▸ What you are asked to do:
All of the data must be output exactly, with every picture left out.

╭─ Recorded data

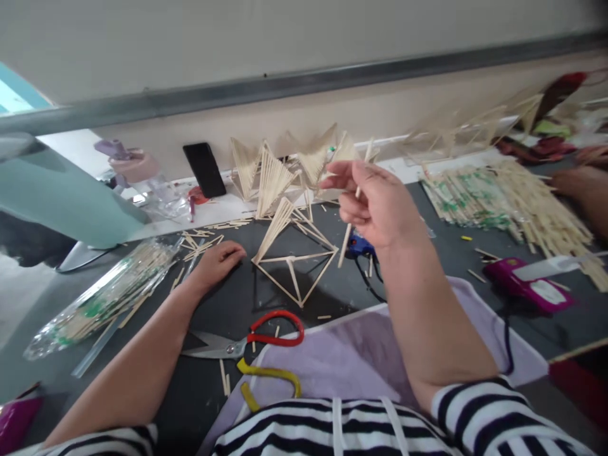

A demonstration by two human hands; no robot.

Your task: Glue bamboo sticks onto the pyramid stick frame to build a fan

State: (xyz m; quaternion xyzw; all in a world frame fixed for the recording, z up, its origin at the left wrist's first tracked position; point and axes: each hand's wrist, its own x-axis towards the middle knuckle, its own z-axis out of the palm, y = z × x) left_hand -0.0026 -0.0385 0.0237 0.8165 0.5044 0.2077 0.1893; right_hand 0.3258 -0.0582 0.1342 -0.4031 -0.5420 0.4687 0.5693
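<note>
My right hand (373, 202) is raised above the table, its fingers closed round a thin wooden chopstick (345, 244) that slants down past the hand. Below and left of it stands a frame of glued sticks (292, 258), with a fan of sticks rising at its back left. My left hand (219, 263) rests on the dark table left of this frame, fingers loosely extended, holding nothing visible. Short cut sticks (197, 244) lie just behind it. Scissors (231, 348) with a red handle lie in front, a yellow curved handle close by. A blue glue gun (361, 245) is partly hidden behind my right forearm.
Fan-shaped stick models (275, 180) stand along the wall beside a black phone (204, 170). Bagged chopsticks (109, 294) lie left; wrapped and loose ones (475, 196) lie right, near another person's hand (582, 187). A purple glue gun (529, 288) and lilac cloth (332, 361) are nearer.
</note>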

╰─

▸ Exercise answer:
A demonstration by two human hands; no robot.

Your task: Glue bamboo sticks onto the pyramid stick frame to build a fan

State: (xyz m; quaternion xyzw; all in a world frame fixed for the recording, z up, its origin at the left wrist's first tracked position; point and axes: each hand's wrist, its own x-axis towards the middle knuckle, its own z-axis out of the palm, y = z × x) left_hand -0.0026 -0.0385 0.0237 0.8165 0.5044 0.2077 0.1893; right_hand 0.3258 -0.0582 0.1342 -0.4031 -0.5420 0.4687 0.5693
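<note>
My right hand (373, 202) is raised above the table, its fingers closed round a thin wooden chopstick (345, 244) that slants down past the hand. Below and left of it stands a frame of glued sticks (292, 258), with a fan of sticks rising at its back left. My left hand (219, 263) rests on the dark table left of this frame, fingers loosely extended, holding nothing visible. Short cut sticks (197, 244) lie just behind it. Scissors (231, 348) with a red handle lie in front, a yellow curved handle close by. A blue glue gun (361, 245) is partly hidden behind my right forearm.
Fan-shaped stick models (275, 180) stand along the wall beside a black phone (204, 170). Bagged chopsticks (109, 294) lie left; wrapped and loose ones (475, 196) lie right, near another person's hand (582, 187). A purple glue gun (529, 288) and lilac cloth (332, 361) are nearer.
</note>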

The work on this exercise is now complete.